▶ **THE TASK**
Find the lines below in which the string "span" occurs. Copy each one.

▶ **COLLECTED MATERIAL**
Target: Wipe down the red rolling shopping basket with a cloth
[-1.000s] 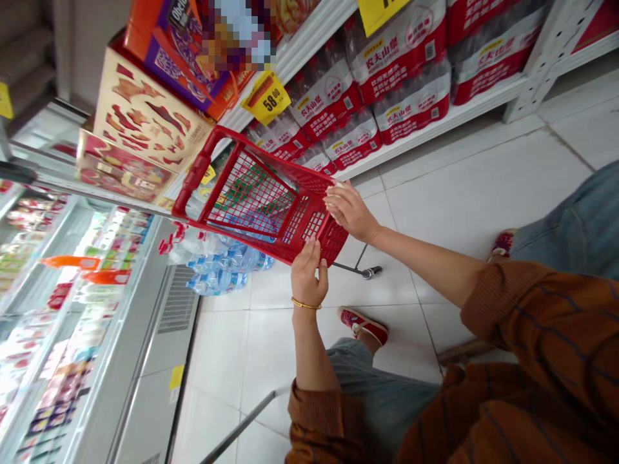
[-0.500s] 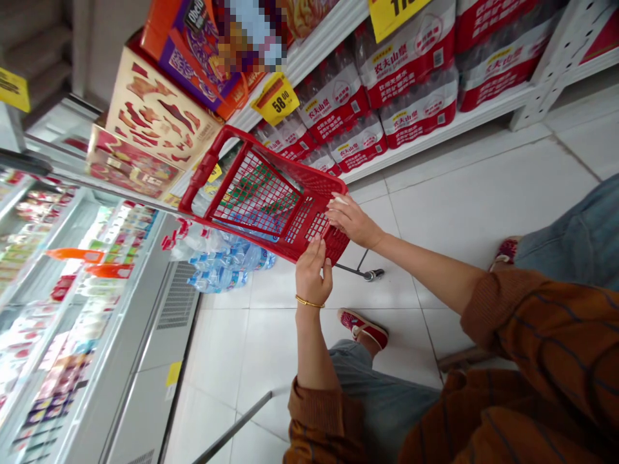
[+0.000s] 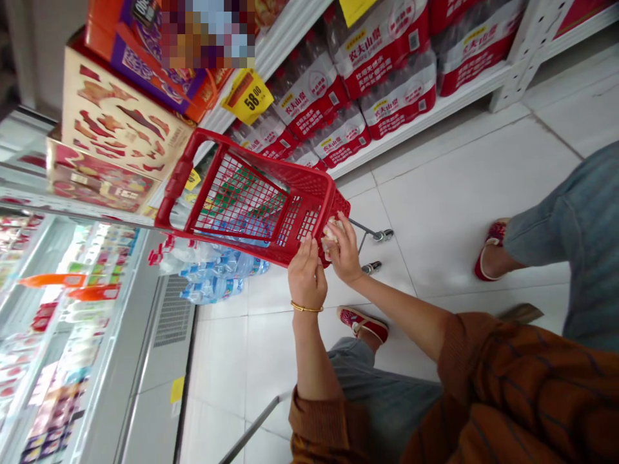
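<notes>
Since the earlier frame the right hand [image 3: 344, 250] has dropped from the basket's upper rim to its near end, and the whole basket has swung a little toward the left of the view. The two hands are now together, close beside each other at that end. The left hand [image 3: 305, 278], with a thin gold bangle [image 3: 306, 307] at the wrist, has its fingers over the lower rim of the red plastic mesh basket [image 3: 242, 206]. The right hand's fingers [image 3: 346, 235] close around a small pale item [image 3: 329, 238], pressed against the basket's end wall; what the item is cannot be told. The basket is held tilted in the air, on its side above the white tile floor [image 3: 464, 193], and its small metal wheels [image 3: 383, 235] show beyond its end. Behind it, clear bottles of water with blue labels [image 3: 213, 283] lie on the floor, just beside the lower edge of the basket. To one side stands a white shelf [image 3: 425, 122] stacked with red-and-white wrapped packs of bottled water [image 3: 309, 90] and a yellow price tag [image 3: 247, 96], with printed gift boxes [image 3: 120, 113] at its end. On the other side runs a lit chilled display case [image 3: 82, 328]. The person's red shoes [image 3: 362, 324] show below.
</notes>
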Available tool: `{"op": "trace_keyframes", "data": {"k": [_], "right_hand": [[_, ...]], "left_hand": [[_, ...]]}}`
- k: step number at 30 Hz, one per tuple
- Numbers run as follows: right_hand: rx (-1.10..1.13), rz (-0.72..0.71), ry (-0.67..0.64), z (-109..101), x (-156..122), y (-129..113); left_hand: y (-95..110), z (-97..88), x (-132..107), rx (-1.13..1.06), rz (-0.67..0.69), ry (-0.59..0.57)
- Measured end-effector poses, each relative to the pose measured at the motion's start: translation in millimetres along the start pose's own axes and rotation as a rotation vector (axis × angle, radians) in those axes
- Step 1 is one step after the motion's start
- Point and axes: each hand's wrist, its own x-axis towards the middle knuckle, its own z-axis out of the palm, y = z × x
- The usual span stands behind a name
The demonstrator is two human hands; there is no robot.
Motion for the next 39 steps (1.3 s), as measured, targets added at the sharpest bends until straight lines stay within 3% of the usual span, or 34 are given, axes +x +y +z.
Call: {"op": "trace_keyframes", "data": {"k": [6, 13, 20, 30, 39], "right_hand": [[-0.049, 0.021, 0.016, 22, -1, -6], [-0.063, 0.039, -0.030, 33, -5, 4], [-0.065, 0.061, -0.131, 33, -9, 18], [-0.006, -0.065, -0.032, 30, -15, 32], [-0.015, -0.056, -0.061, 27, -19, 37]], "left_hand": [[5, -2.3, 3, -0.022, -0.013, -0.003], [6, -3.4, 3, -0.031, -0.036, -0.023], [8, -3.6, 5, -0.010, -0.047, -0.029], [9, -3.9, 6, -0.004, -0.066, -0.036], [8, -4.1, 5, -0.007, -0.075, -0.040]]}}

▶ **WRITTEN ANSWER**
- The usual span stands behind a name
Motion for the next 39 steps (1.3 s), as measured, targets added at the sharpest bends until straight lines stay within 3% of the usual span, or 34 are given, axes +x +y +z.

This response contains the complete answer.